■ What to work on: All of the records should come back exactly as written.

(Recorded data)
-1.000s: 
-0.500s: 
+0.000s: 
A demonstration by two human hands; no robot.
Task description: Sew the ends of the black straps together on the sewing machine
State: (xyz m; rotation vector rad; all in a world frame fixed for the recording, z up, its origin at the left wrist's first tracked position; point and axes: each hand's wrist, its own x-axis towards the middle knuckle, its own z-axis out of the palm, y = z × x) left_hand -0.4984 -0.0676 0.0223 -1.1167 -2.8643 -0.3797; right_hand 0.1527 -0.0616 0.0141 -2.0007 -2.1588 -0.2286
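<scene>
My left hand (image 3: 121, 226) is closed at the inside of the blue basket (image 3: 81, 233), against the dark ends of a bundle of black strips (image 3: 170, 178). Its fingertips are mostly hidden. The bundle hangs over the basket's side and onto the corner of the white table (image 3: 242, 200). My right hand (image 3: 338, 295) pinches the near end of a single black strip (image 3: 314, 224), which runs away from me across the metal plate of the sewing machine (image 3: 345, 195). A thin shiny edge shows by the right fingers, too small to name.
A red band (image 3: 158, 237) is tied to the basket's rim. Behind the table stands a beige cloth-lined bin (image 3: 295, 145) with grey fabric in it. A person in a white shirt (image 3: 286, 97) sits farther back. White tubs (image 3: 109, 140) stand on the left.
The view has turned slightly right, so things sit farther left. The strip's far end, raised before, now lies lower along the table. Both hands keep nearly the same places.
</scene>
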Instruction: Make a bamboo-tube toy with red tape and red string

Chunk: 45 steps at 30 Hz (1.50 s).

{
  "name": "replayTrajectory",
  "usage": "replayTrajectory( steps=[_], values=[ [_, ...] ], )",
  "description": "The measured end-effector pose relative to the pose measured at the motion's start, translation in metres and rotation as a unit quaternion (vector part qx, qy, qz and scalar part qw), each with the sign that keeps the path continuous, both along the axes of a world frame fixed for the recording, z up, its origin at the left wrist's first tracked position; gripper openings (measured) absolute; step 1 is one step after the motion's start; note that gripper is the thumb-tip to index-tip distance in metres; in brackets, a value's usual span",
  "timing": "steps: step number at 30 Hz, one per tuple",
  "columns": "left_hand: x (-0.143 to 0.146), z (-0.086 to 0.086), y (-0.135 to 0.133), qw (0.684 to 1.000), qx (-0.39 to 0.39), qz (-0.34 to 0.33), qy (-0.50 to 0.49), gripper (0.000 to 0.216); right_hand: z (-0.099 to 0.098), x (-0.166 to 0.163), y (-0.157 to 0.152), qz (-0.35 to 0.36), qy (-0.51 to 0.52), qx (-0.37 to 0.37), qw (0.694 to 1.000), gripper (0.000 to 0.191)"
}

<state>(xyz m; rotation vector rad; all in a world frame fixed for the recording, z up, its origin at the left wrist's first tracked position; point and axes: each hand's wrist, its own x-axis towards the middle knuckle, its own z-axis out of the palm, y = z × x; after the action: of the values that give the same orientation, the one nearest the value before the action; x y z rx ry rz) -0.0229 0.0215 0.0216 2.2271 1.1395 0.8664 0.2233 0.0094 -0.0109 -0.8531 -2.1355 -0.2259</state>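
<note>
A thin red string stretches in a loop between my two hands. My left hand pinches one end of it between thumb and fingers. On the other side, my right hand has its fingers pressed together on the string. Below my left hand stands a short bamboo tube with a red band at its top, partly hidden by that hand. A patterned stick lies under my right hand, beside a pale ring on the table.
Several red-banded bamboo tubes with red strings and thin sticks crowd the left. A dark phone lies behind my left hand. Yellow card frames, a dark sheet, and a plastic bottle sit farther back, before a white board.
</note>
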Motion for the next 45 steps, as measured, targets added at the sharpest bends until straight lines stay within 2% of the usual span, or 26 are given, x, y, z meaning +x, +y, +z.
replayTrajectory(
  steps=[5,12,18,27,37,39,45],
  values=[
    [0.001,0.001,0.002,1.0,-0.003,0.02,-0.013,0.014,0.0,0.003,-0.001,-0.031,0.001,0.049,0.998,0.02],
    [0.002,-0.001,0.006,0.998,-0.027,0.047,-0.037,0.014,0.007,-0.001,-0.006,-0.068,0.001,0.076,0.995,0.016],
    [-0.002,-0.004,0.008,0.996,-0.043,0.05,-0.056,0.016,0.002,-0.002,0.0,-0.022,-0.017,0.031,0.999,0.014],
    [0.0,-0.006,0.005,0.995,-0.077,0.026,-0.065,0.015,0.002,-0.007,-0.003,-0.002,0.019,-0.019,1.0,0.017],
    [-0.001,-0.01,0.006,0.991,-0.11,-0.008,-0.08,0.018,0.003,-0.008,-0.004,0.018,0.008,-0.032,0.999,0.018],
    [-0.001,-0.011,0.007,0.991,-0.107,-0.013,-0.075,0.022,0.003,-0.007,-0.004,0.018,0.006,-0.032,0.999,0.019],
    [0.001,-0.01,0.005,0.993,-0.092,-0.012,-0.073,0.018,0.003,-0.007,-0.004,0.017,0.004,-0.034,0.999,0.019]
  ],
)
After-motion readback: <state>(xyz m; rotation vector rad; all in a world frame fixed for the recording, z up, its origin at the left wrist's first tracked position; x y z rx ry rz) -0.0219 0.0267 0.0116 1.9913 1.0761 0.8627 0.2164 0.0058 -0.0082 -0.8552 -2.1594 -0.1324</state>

■ Written response:
-1.000s: 
-0.500s: 
+0.000s: 
A demonstration by two human hands; no robot.
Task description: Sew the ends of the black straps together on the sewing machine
State: (xyz m; rotation vector rad; all in a world frame fixed for the recording, z up, its origin at the left wrist's first tracked position; point and axes: each hand's wrist, its own x-axis towards the middle knuckle, its own z-axis out of the palm, y = z × x) left_hand -0.4984 -0.0676 0.0223 -1.1167 -2.8643 -0.3797; right_hand 0.1527 -0.0616 0.0141 -2.0007 -2.1588 -0.2286
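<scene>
My left hand (image 3: 121, 226) is closed at the inside of the blue basket (image 3: 81, 233), against the dark ends of a bundle of black strips (image 3: 170, 178). Its fingertips are mostly hidden. The bundle hangs over the basket's side and onto the corner of the white table (image 3: 242, 200). My right hand (image 3: 338, 295) pinches the near end of a single black strip (image 3: 314, 224), which runs away from me across the metal plate of the sewing machine (image 3: 345, 195). A thin shiny edge shows by the right fingers, too small to name.
A red band (image 3: 158, 237) is tied to the basket's rim. Behind the table stands a beige cloth-lined bin (image 3: 295, 145) with grey fabric in it. A person in a white shirt (image 3: 286, 97) sits farther back. White tubs (image 3: 109, 140) stand on the left.
The view has turned slightly right, so things sit farther left. The strip's far end, raised before, now lies lower along the table. Both hands keep nearly the same places.
</scene>
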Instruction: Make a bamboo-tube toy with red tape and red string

Chunk: 45 steps at 30 Hz (1.50 s).

{
  "name": "replayTrajectory",
  "usage": "replayTrajectory( steps=[_], values=[ [_, ...] ], )",
  "description": "The measured end-effector pose relative to the pose measured at the motion's start, translation in metres and rotation as a unit quaternion (vector part qx, qy, qz and scalar part qw), each with the sign that keeps the path continuous, both along the axes of a world frame fixed for the recording, z up, its origin at the left wrist's first tracked position; gripper openings (measured) absolute; step 1 is one step after the motion's start; note that gripper is the thumb-tip to index-tip distance in metres; in brackets, a value's usual span",
  "timing": "steps: step number at 30 Hz, one per tuple",
  "columns": "left_hand: x (-0.143 to 0.146), z (-0.086 to 0.086), y (-0.135 to 0.133), qw (0.684 to 1.000), qx (-0.39 to 0.39), qz (-0.34 to 0.33), qy (-0.50 to 0.49), gripper (0.000 to 0.216); right_hand: z (-0.099 to 0.098), x (-0.166 to 0.163), y (-0.157 to 0.152), qz (-0.35 to 0.36), qy (-0.51 to 0.52), qx (-0.37 to 0.37), qw (0.694 to 1.000), gripper (0.000 to 0.191)"
}

<state>(xyz m; rotation vector rad; all in a world frame fixed for the recording, z up, its origin at the left wrist's first tracked position; point and axes: each hand's wrist, its own x-axis towards the middle knuckle, its own z-axis out of the palm, y = z × x; after the action: of the values that give the same orientation, the one nearest the value before the action; x y z rx ry rz) -0.0229 0.0215 0.0216 2.2271 1.1395 0.8664 0.2233 0.0094 -0.0109 -0.8531 -2.1355 -0.2259</state>
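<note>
A thin red string stretches in a loop between my two hands. My left hand pinches one end of it between thumb and fingers. On the other side, my right hand has its fingers pressed together on the string. Below my left hand stands a short bamboo tube with a red band at its top, partly hidden by that hand. A patterned stick lies under my right hand, beside a pale ring on the table.
Several red-banded bamboo tubes with red strings and thin sticks crowd the left. A dark phone lies behind my left hand. Yellow card frames, a dark sheet, and a plastic bottle sit farther back, before a white board.
</note>
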Motion for the next 45 steps, as measured, targets added at the sharpest bends until straight lines stay within 2% of the usual span, or 26 are given, x, y, z meaning +x, +y, +z.
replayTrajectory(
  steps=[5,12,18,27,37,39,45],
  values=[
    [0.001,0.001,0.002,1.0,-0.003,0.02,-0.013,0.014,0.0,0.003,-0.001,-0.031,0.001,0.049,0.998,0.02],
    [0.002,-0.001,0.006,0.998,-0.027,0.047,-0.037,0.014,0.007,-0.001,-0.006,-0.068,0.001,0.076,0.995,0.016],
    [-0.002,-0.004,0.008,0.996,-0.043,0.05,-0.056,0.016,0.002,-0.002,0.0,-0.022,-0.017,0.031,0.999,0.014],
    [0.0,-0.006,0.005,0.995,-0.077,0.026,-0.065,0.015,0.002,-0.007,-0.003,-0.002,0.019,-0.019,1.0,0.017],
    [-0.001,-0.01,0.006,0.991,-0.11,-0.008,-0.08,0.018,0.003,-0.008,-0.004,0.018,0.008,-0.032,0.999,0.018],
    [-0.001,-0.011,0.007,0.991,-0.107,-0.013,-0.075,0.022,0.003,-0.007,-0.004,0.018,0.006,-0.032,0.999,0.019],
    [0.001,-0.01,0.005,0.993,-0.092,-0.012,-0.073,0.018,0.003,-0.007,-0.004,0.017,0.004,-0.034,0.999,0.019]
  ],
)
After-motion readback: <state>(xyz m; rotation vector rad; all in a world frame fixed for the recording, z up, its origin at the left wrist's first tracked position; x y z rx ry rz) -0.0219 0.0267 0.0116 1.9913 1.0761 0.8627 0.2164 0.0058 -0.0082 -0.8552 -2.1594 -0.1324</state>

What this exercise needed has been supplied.